Please print, word for word, every line from the one that contains "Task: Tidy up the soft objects" through the last line of the records, and nothing else.

Collected data
----------------

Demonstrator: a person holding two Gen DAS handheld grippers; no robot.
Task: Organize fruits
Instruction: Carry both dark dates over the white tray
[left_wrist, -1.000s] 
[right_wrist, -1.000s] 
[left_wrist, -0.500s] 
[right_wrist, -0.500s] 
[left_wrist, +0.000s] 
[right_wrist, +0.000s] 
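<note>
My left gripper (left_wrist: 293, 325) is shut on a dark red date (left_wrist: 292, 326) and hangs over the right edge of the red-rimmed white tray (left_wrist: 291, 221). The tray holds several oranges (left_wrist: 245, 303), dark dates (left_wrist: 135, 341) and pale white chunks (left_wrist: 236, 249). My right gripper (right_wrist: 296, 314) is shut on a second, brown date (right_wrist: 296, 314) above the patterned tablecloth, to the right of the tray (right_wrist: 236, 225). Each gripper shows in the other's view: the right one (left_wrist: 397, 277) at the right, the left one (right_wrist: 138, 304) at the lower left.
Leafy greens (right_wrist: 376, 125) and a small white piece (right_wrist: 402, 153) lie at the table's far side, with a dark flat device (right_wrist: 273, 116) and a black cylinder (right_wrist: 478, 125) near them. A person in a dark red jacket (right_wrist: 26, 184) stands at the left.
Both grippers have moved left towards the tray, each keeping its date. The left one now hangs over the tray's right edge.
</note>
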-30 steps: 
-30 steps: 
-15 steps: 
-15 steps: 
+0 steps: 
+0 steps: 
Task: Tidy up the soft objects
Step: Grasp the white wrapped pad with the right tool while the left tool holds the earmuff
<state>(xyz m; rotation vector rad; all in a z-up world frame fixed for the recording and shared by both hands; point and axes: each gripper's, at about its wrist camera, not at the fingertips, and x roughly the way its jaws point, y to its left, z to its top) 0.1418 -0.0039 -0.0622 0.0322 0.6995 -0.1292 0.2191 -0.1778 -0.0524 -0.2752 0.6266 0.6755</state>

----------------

[Your solution]
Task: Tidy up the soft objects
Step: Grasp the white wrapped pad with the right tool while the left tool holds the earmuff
<state>(xyz m; rotation vector rad; all in a z-up world frame fixed for the recording and shared by both hands; point and axes: each gripper's, at about its wrist camera, not at the fingertips, and x roughly the way its jaws point, y to its left, z to its top) 0.1418 -0.0039 -0.0622 0.0322 0.6995 -0.1292 0.2191 -0.1778 -0.0524 -0.2752 0.6266 0.6755</state>

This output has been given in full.